Why Regression to The Mean Is Difficult to Apply
On its face, the idea that more moderate events typically follow extreme circumstances is not difficult to grasp. It’s like accepting the law of gravity truism that “What goes up must come down.” But until we fully understand regression to the mean, it’s human nature to look for reasons why something happened beyond simple math.
In the height example, we’ve established that regression to the mean explains why tall parents tend to have children shorter than they are. But the reverse is also true: tall children are likely to have parents shorter than they are. When I first heard this reverse example, it made my head hurt because I couldn’t explain why. It is easy to think of reasons why a child might be shorter than her tall parents. Maybe she was a picky eater growing up, or perhaps she was sickly. It is more difficult to ascribe causes for how tall children would have shorter parents. And that’s the point. Regression to the mean is a mathematical tendency that occurs whenever two variables aren’t perfectly correlated. So, although we try to ascribe reasons for these fluctuations, “the truth is that regression to the mean has an explanation but does not have a cause,” Economics Nobel laureate Daniel Kahneman says.
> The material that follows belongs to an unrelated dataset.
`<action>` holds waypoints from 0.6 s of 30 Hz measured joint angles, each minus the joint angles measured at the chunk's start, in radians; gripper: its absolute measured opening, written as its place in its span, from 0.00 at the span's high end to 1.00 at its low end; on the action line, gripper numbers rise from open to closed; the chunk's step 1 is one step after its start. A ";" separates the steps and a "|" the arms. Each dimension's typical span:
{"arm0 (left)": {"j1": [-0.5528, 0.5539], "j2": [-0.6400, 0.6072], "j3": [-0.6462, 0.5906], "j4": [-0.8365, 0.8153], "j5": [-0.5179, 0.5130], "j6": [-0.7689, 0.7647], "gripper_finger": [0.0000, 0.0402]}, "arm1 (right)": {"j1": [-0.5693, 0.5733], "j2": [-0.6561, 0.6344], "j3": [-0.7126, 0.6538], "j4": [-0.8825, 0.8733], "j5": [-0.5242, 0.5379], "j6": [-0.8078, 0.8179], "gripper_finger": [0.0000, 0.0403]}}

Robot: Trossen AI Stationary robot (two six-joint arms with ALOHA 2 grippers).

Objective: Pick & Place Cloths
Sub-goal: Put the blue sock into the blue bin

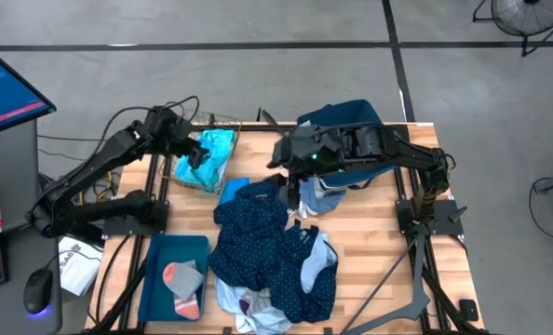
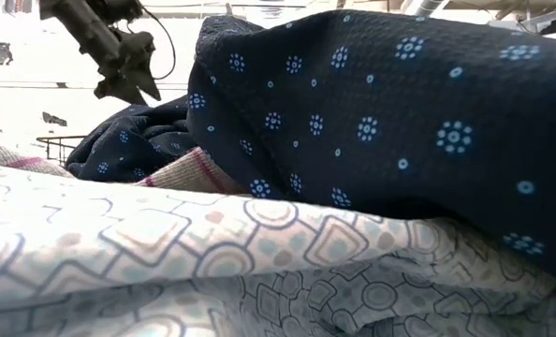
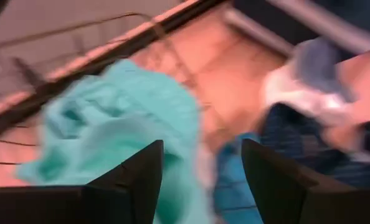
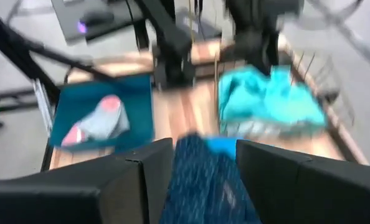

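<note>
Right pincer (image 1: 290, 179), near the centre of the high view, grips the navy dotted cloth (image 1: 258, 223); in its wrist view the fabric passes between the fingers. Left pincer (image 1: 195, 154), upper left, hangs with fingers parted and empty over the turquoise cloth (image 1: 209, 156) lying in a wire basket (image 1: 228, 128). Risk: the navy dotted cloth overlaps the pile on the tabletop (image 1: 370, 251), so lifting may drag neighbouring cloths along or let the fabric slip free.

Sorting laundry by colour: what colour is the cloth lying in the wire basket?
Turquoise cloth; the high view shows it best, in the wire basket.
</note>
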 joint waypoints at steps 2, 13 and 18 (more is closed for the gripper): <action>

How Regression to The Mean Relates to Investing
Failing to apply regression to the mean in investing can lead you to read too much into good and bad outcomes that have no explanation other than math. For example, more money flows into high performing mutual funds, while more cash flows out of low performing funds. This is because investors assume that high performing funds will continue to perform well. This chart from John Hancock Investments illustrates that fund flows follow performance:
However, investors often would be better off doing the opposite as there’s a weak to negative correlation between how a fund has performed in the past and how it will perform in the future, according to research from the Yale School of Management. This is confirmed by a Wall Street Journal study which found that domestic equity funds ranked as five-star by research firm Morningstar were more likely to have one-star performance ratings three, five, and 10 years later. “A five-star rating was no more an omen of success than it was one of failure,” the researchers said. Similarly, academic research has found that investors who chose funds with poor recent performance earned higher returns than those who selected funds with superior recent performance.
The findings that low performing funds do better over time and high performing funds tend to under-perform are merely illustrations of regression to the mean. Luck and randomness play a significant role in investing, which means that perfect correlations are rare.
What Investors Should Do
So, does this mean you should invest more money in funds that are doing poorly and less in those with high returns? Sometimes. But what it really means is that whenever luck and chance are factors (which is pretty much everywhere in investing), you should expect regression to the mean to occur.
By making this phenomenon a mental model that you turn to first before looking for causes, you can avoid making decisions based on reasons that simply aren’t there. This can also help you have more patience with investments—both with managers and asset classes. Understand that low performers will likely do better in the future, and high performing asset classes and managers will probably do less well. And all this happens for no other reason than the mathematics of regression to the mean.